> _WHAT THE TASK ASKS_:
Report every line below that carries the word "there".

> _ENTRIES SHOWN_:
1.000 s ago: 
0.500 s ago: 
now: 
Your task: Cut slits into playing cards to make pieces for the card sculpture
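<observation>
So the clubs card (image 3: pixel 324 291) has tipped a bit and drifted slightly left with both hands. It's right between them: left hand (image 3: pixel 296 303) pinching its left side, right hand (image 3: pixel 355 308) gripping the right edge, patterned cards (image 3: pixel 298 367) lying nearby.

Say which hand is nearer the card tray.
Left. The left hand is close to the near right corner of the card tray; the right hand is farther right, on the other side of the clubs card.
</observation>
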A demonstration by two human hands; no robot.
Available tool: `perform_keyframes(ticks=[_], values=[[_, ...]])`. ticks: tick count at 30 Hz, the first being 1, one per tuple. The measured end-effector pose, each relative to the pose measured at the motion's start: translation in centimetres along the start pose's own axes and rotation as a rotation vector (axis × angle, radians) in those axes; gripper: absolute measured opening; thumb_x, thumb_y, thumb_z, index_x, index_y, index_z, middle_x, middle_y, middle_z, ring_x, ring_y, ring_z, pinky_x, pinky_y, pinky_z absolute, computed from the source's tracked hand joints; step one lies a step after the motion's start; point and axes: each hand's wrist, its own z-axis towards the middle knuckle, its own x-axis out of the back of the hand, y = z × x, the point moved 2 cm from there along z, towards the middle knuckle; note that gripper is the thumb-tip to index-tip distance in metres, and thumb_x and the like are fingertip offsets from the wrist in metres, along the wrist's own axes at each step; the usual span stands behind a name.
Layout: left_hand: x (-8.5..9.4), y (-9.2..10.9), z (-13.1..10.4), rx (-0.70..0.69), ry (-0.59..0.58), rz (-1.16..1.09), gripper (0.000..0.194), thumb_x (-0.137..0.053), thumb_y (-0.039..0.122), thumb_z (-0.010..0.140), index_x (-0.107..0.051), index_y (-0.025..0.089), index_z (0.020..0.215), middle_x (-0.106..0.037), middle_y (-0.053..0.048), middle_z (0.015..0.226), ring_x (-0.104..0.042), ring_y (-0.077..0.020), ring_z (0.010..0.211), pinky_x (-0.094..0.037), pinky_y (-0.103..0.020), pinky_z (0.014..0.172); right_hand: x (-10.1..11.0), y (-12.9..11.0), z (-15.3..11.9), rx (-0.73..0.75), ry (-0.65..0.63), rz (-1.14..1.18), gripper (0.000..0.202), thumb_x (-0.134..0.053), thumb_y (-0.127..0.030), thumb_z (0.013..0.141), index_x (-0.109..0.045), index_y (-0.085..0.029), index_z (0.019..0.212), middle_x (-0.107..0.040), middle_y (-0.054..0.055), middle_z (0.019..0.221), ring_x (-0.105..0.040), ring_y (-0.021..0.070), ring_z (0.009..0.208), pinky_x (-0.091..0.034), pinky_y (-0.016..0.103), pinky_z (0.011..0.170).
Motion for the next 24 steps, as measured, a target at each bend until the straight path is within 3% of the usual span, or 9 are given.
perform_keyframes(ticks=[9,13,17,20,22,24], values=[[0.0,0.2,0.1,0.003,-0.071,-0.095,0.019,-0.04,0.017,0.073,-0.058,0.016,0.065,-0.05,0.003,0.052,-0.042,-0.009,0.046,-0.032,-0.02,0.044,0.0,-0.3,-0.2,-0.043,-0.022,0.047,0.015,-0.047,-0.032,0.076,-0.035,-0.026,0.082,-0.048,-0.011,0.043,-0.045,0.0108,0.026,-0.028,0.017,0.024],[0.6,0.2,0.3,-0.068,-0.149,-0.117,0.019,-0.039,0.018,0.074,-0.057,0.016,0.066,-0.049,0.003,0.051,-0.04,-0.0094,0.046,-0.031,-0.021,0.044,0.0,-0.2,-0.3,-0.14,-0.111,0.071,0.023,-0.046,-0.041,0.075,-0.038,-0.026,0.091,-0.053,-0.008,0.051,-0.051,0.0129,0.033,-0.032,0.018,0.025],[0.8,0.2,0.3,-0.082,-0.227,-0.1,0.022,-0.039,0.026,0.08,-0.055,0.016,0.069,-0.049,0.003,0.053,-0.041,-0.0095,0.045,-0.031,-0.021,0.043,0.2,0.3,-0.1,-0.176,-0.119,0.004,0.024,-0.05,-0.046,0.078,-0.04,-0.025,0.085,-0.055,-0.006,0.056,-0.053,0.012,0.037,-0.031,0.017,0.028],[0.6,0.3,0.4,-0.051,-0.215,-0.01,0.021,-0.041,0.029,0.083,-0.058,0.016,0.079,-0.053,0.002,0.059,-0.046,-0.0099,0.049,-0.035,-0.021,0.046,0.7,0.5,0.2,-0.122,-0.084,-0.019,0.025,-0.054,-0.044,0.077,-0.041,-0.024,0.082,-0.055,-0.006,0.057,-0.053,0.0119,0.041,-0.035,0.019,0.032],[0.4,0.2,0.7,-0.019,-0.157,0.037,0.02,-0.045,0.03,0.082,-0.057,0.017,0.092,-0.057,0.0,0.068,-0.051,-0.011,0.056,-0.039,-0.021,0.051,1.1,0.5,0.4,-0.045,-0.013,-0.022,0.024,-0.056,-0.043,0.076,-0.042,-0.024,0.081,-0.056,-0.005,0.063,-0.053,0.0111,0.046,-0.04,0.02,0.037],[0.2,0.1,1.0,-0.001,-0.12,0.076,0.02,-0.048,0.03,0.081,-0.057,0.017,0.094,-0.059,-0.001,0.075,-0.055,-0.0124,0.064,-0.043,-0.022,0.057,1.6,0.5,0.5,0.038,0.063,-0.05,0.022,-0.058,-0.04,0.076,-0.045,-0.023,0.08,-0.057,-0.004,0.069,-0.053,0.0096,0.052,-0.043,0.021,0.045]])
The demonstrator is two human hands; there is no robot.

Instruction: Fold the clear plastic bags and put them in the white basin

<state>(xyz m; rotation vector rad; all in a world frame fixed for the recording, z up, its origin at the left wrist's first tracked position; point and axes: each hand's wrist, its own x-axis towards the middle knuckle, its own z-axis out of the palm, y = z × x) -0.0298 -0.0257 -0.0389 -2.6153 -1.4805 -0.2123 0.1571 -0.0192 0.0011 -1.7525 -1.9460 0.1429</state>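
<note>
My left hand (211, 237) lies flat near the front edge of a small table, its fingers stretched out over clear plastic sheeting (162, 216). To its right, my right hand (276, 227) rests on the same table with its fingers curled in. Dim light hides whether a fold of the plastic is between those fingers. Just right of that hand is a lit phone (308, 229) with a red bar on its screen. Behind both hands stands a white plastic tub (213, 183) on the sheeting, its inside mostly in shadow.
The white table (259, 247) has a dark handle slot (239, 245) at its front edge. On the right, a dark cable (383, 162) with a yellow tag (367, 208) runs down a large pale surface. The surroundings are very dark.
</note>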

> _ANSWER BOX_:
Available tool: `perform_keyframes(ticks=[_], values=[[_, ...]])`. ticks: tick count at 30 Hz, the first being 1, one per tuple. The measured end-effector pose, each relative to the pose measured at the motion's start: translation in centimetres along the start pose's own axes and rotation as a rotation vector (axis × angle, radians) in those axes; gripper: absolute measured opening; thumb_x, thumb_y, thumb_z, index_x, index_y, index_z, middle_x, middle_y, middle_z, ring_x, ring_y, ring_z, pinky_x, pinky_y, pinky_z absolute, computed from the source's tracked hand joints; step one lies a step after the motion's start; point and axes: each hand's wrist, its own z-axis towards the middle knuckle, its own x-axis out of the back of the hand, y = z × x, the point moved 2 cm from there along z, towards the middle knuckle; note that gripper is the thumb-tip to index-tip distance in metres, and thumb_x and the like are fingertip offsets from the wrist in metres, along the wrist's own axes at each step; the usual span stands behind a name.
The demonstrator is two human hands; there is no robot.

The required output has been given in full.